2009 Suzuki Kizashi 3 ConceptEnlarge Photo
Three, it would seem, really is a charm for Suzuki. The 2009 Suzuki Kizashi 3 Concept vehicle, that is. The third in a series of recent concept vehicles, the prototype that the Japanese automaker unveiled at the New York Auto Show, this week, gives a very clear picture of where Suzuki intends to move its brand in the very near future.
Bigger and bolder are two words that immediately come to mind, though Suzuki Vice President Gene Brown referred to the Kizashi 3 as an “athlete in motion.” Whatever you prefer, the show car is the first attempt by a manufacturer best known for its compact cars and trucks to push into the D, or midsize, segment of the market.
There’s a clear family resemblance apparent here, starting with the Kizashi 1, which was first featured at the Frankfurt Motor Show, last September. The bold face, with its metallic black grille, and contrasting S-logo, is vaguely reminiscent of the oversized grilles on recent Audi models. But the chopped roofline is more in tune with a Dodge station wagon.
The white Kizashi 2, revealed last October, at the Tokyo Motor Show, adopted a slightly less truck-like presence, opting for a more rounded roofline and a smaller, yet still quite in-your-face grille.
Now, with Kizashi 3, Suzuki seems to have found the long-sought balance in the design form. The large, metallic crosshatch grille has plenty of presence, but its offset by a rounded hoodline. The roof arcs back in a flow reminiscent of the coupe-like Mercedes-Benz CLS.
The oversized, 21-inch aftermarket-style wheels add plenty of bling, though the huge brake rotors partially hidden behind the spokes underscored the athletic theme Suzuki was seeking. That’s further emphasized by Kizashi 3’s wide track and muscular stance.
Under that curvaceous hood, the 2009 Suzuki Kizashi 3 Concept sports a 300-horsepower naturally-aspirated 3.6-liter V-6. That’s plenty of muscle from such a modest-sized powerplant, confirming Brown’s claim that it was derived from Suzuki’s motorcycle engineering expertise.
The engine is mated to a six-speed automatic with paddle shifters, and is directed into an intelligent All-Wheel-Drive system meant to handle that power.
Officially, it may be a concept car, but Brown made it clear Suzuki wants to enter this larger, more up-market segment, most likely by 2010, which suggests that the Kizashi 3 is very darned close to what we’ll see in just a very few years.

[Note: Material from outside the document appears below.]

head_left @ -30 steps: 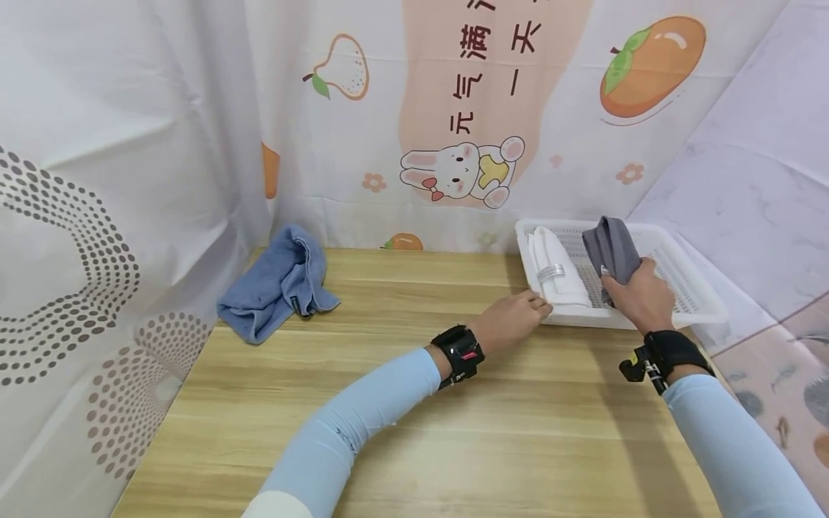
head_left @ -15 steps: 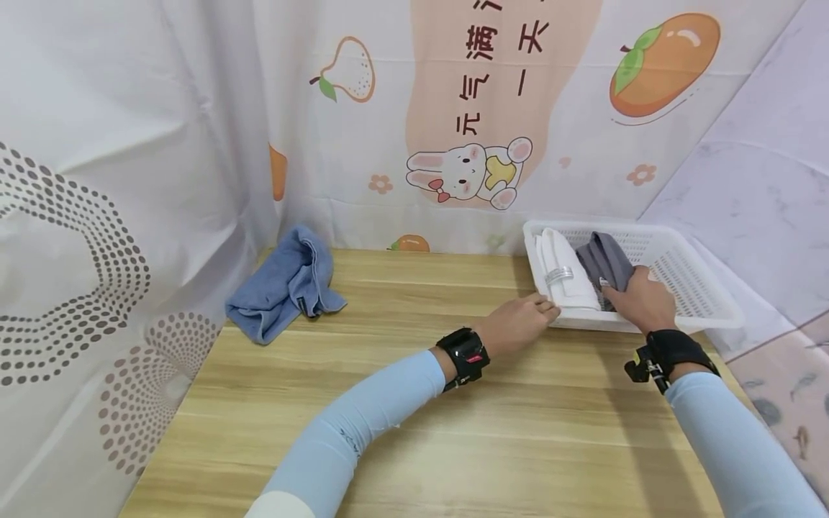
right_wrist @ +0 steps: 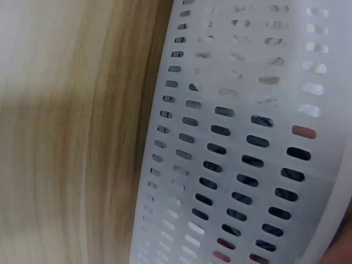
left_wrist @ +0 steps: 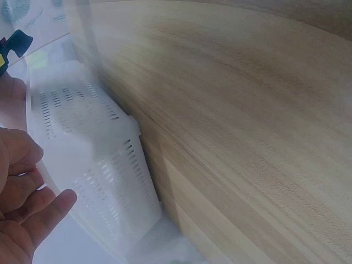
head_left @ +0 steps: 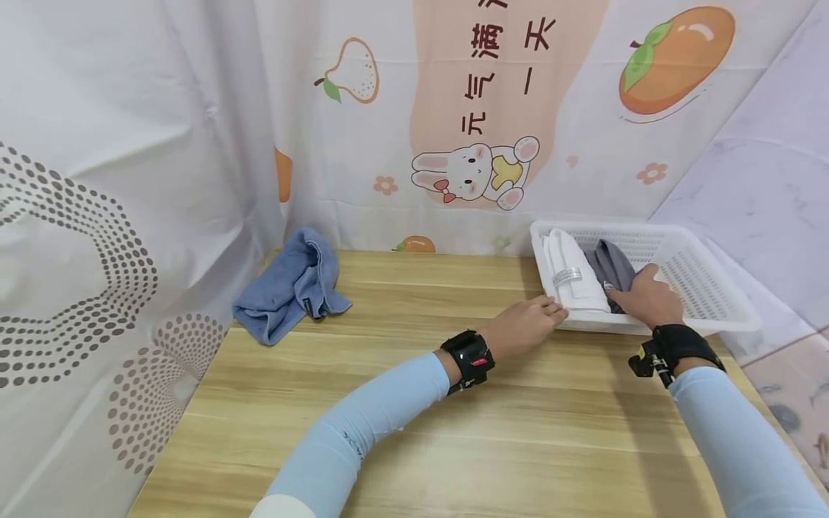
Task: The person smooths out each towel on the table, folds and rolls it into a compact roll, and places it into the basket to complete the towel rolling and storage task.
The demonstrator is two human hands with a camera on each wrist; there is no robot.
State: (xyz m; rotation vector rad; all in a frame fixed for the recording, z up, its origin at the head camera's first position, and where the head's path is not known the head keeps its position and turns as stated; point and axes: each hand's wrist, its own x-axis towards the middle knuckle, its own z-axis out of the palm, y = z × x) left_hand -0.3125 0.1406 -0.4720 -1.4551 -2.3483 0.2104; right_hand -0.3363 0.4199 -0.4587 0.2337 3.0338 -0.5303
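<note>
A white slotted basket (head_left: 712,288) stands at the table's far right. A rolled white napkin (head_left: 578,284) with a silver ring lies in its left part, and a grey napkin (head_left: 612,262) lies right beside it. My right hand (head_left: 637,291) reaches over the front rim and grips the grey napkin's near end, low inside the basket; its fingertips are hidden. My left hand (head_left: 549,314) rests on the table with relaxed fingers against the basket's front left corner. The left wrist view shows those fingers (left_wrist: 33,214) beside the basket wall (left_wrist: 110,181). The right wrist view shows only the basket wall (right_wrist: 231,137).
A crumpled blue towel (head_left: 294,284) lies at the back left of the wooden table (head_left: 421,403). Printed curtains hang close behind and along the left side. A pale marbled wall stands to the right of the basket.
My right hand has lowered the grey napkin from above the rim down into the basket next to the white napkin. The left hand has stayed at the basket's corner.
</note>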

Pushing both larger and decidedly up-market igoing to be a challenge, the executive acknowledged. Even though Suzuki has been posting significant sales gains, in recent years, a production version of Kizashi would be a push, he said, “And there’s no question it would have to be accompanied by the biggest marketing push in our history.”
As to price, Brown suggested that other than the most heavily-optioned versions, a production Kizashi will “absolutely” come in “without cracking $30,000.”
Like Hyundai, which is also aiming to move up-market, Suzuki has recognized it can stretch its buyers’ pocketbooks only so far.